(Beginning of SUPPLIED INFORMATION)
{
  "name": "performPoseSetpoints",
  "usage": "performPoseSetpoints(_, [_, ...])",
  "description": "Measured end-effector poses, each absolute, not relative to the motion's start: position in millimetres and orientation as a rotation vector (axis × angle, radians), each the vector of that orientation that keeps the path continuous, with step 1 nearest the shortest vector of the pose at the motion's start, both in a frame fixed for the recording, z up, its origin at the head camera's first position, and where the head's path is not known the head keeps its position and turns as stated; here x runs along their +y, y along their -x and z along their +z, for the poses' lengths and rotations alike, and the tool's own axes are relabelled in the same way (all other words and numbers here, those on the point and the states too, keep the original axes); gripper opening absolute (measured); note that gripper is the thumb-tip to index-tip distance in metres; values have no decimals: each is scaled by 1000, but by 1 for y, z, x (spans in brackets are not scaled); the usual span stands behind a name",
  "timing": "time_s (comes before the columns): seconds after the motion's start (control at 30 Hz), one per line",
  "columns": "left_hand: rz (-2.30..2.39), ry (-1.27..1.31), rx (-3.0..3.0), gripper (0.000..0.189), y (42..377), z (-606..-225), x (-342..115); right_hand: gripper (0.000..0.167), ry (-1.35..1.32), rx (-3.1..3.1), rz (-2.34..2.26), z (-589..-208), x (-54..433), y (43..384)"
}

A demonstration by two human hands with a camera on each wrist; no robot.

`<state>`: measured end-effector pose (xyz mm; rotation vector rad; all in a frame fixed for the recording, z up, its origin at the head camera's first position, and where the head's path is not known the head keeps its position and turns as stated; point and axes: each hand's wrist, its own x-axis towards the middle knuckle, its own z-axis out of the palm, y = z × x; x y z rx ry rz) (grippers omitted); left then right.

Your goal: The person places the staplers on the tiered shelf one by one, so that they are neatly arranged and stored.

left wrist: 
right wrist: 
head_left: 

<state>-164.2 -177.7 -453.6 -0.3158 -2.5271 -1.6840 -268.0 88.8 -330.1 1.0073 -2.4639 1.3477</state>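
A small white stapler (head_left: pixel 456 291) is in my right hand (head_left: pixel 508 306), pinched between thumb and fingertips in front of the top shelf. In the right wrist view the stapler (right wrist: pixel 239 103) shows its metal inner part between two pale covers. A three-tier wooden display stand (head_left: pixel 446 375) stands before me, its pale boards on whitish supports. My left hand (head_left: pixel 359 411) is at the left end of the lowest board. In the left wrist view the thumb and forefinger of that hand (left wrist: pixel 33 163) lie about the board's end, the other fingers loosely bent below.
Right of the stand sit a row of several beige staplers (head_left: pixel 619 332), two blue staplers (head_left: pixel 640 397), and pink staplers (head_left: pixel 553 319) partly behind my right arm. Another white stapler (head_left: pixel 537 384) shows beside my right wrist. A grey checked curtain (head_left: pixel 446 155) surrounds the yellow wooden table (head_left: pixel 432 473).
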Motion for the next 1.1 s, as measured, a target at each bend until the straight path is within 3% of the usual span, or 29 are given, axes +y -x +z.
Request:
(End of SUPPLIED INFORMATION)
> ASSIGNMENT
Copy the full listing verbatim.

> SOLUTION FOR THIS PROBLEM
{
  "name": "performPoseSetpoints",
  "usage": "performPoseSetpoints(_, [_, ...])",
  "description": "Measured end-effector poses, each absolute, not relative to the motion's start: position in millimetres and orientation as a rotation vector (axis × angle, radians), each the vector of that orientation that keeps the path continuous, with step 1 nearest the shortest vector of the pose at the motion's start, both in a frame fixed for the recording, z up, its origin at the head camera's first position, and where the head's path is not known the head keeps its position and turns as stated; here x runs along their +y, y along their -x and z along their +z, for the poses' lengths and rotations alike, and the tool's own axes are relabelled in the same way (all other words and numbers here, those on the point and the states too, keep the original axes); gripper opening absolute (measured); note that gripper is the thumb-tip to index-tip distance in metres; values have no decimals: each is scaled by 1000, but by 1 for y, z, x (spans in brackets are not scaled); the usual span stands behind a name",
  "timing": "time_s (comes before the columns): seconds after the motion's start (control at 30 Hz), one per line",
  "columns": "left_hand: rz (-2.30..2.39), ry (-1.27..1.31), rx (-3.0..3.0), gripper (0.000..0.189), y (42..377), z (-606..-225), x (-342..115); right_hand: gripper (0.000..0.167), ry (-1.35..1.32), rx (-3.1..3.1), rz (-2.34..2.26), z (-589..-208), x (-54..433), y (43..384)"
}

A demonstration by two human hands with a camera on each wrist; no robot.

`<state>`: measured end-effector pose (xyz mm; rotation vector rad; all in a frame fixed for the recording, z up, its origin at the head camera's first position, and where the head's path is not known the head keeps its position and turns as stated; point and axes: each hand's wrist, its own x-axis towards the middle knuckle, its own z-axis out of the palm, y = z × x; x y z rx ry rz) (grippers omitted); left then right.

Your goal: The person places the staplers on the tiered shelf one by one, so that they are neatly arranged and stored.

left wrist: 
right wrist: 
head_left: 

<state>-164.2 -177.7 -453.6 -0.3158 -2.5271 -1.6840 -268.0 88.8 -330.1 1.0073 -2.4639 1.3477</state>
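A small white stapler (head_left: pixel 456 291) is in my right hand (head_left: pixel 508 306), pinched between thumb and fingertips in front of the top shelf. In the right wrist view the stapler (right wrist: pixel 239 103) shows its metal inner part between two pale covers. A three-tier wooden display stand (head_left: pixel 446 375) stands before me, its pale boards on whitish supports. My left hand (head_left: pixel 359 411) is at the left end of the lowest board. In the left wrist view the thumb and forefinger of that hand (left wrist: pixel 33 163) lie about the board's end, the other fingers loosely bent below.
Right of the stand sit a row of several beige staplers (head_left: pixel 619 332), two blue staplers (head_left: pixel 640 397), and pink staplers (head_left: pixel 553 319) partly behind my right arm. Another white stapler (head_left: pixel 537 384) shows beside my right wrist. A grey checked curtain (head_left: pixel 446 155) surrounds the yellow wooden table (head_left: pixel 432 473).
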Motion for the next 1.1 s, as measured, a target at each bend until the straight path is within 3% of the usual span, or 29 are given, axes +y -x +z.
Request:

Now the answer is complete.